Les infections ont augmenté de façon inquiétante en Europe occidentale, qui a également été étouffante par une vague de chaleur, avec des températures dépassant 35 degrés Celsius. La chaleur torride a fait affluer les foules sur les plages ce week-end malgré les avertissements sanitaires concernant le risque d’infection.

En région parisienne, les personnes âgées de 11 ans et plus sont désormais tenues de porter des masques dans les zones bondées et les points chauds des touristes. Il s’agit notamment des rives de la Seine et de plus de 100 rues de la capitale française.

Plusieurs villes françaises ont déjà introduit des mesures similaires, ainsi que des parties de la Belgique, des Pays-Bas, de la Roumanie et de l’Espagne.

A Berlin, des milliers d’enfants sont rentrés à l’école lundi après la pause estivale, des masques sportifs, qui sont obligatoires dans les espaces communs comme les cours d’école.

La Grèce a quant à elle annoncé un couvre-feu nocturne pour les restaurants et les bars de certaines de ses principales destinations touristiques après l’augmentation du nombre de nouveaux cas.

Lundi soir, les États-Unis – le pays le plus touché au monde – avaient enregistré 163 370 décès et 5 085 821 cas d’infection, selon le tracker de l’Université Johns Hopkins.

Alors que la charge de travail dépassait les cinq millions dimanche, l’opposant démocrate du président Donald Trump à l’élection présidentielle, Joe Biden, a tweeté que le nombre « époustouflait l’esprit et brise le cœur ».

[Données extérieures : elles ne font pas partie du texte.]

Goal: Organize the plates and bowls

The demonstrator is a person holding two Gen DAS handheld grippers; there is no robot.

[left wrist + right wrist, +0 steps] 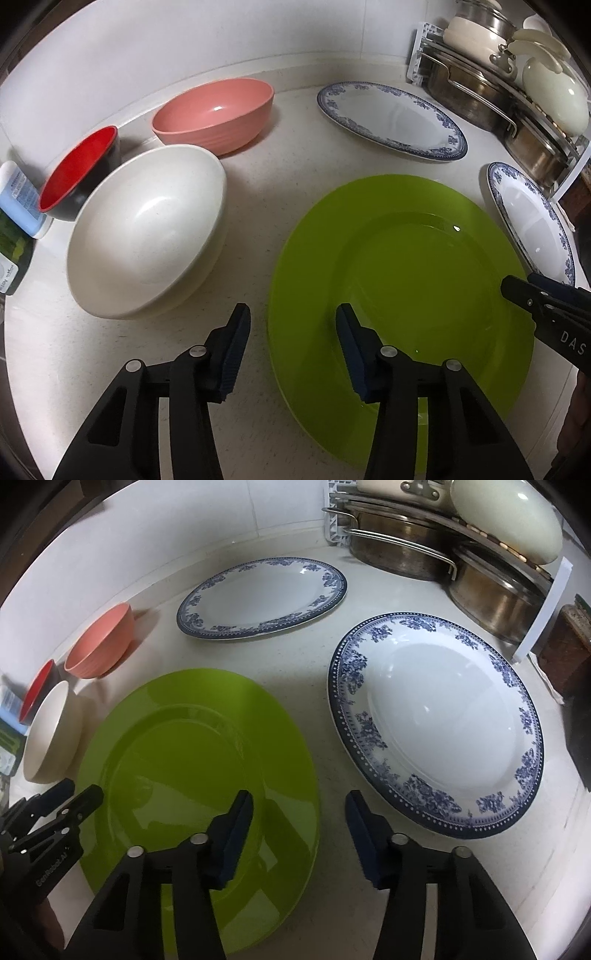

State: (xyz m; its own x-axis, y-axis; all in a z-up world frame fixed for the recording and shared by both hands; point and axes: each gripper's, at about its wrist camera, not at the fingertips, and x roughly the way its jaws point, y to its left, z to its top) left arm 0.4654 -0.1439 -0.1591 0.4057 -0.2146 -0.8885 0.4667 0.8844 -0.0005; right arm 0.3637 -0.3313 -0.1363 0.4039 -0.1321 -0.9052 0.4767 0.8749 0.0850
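Green plate [399, 295] flat on counter [258, 229], both claws straddling opposite rim edges. Left gripper [291, 325] apart, pads clear of rim; right gripper [299, 812] likewise. Left view alone shows white bowl [147, 229] interior; right view shows near floral plate [436, 738] whole.

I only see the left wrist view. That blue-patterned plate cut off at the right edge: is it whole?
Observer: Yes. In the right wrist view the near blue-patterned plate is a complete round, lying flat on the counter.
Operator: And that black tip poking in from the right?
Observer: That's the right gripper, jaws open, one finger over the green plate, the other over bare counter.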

Après les États-Unis, le Brésil a le plus de cas, et au cours du week-end, il est devenu le deuxième pays à faire 100 000 morts.

Le président Jair Bolsonaro a minimisé la menace du coronavirus, et après le dernier jalon du Brésil, la chaîne de la plus regardée du pays, Globo, a demandé: « Le président de la république a-t-il fait son devoir? »

L’Amérique latine et les Caraïbes, la région la plus durement touchée avec 5 601 470 cas et 221 281 décès, continue de connaître une propagation rapide avec 576 583 nouvelles infections signalées au cours des sept derniers jours.

Viennent ensuite l’Asie (495 663), le Canada et les États-Unis (379 017), l’Europe (153 879), l’Afrique (89 644), le Moyen-Orient (74 588) et l’Océanie (3 372).

Le Canada et les États-Unis constituent la deuxième région la plus durement touchée dans l’ensemble, avec 5195417 cas et 172300 décès, devant l’Asie (3493026 cas, 72486 décès), l’Europe (3374166 cas, 213484 décès) et le Moyen-Orient (1257417 cas, 30 363 décès).

L’Afrique (1 057 730 infections, 23 582 décès), qui est le continent le moins touché après l’Océanie (23 351 346), a enregistré plus de la moitié de ses cas en Afrique du Sud.

L’Inde est le pays avec le plus de nouvelles infections au cours de la semaine dernière (402 287), devant les États-Unis (376 471), qui ont dépassé dimanche la barre des cinq millions de cas officiellement signalés. Le Brésil (301 745), la Colombie (69 830) et le Pérou (49 174) sont les autres pays les plus touchés.

C’était une autre histoire au Pakistan, qui a permis à tous les restaurants et parcs de rouvrir lundi après que le pays ait vu une baisse des nouveaux cas sur plusieurs semaines.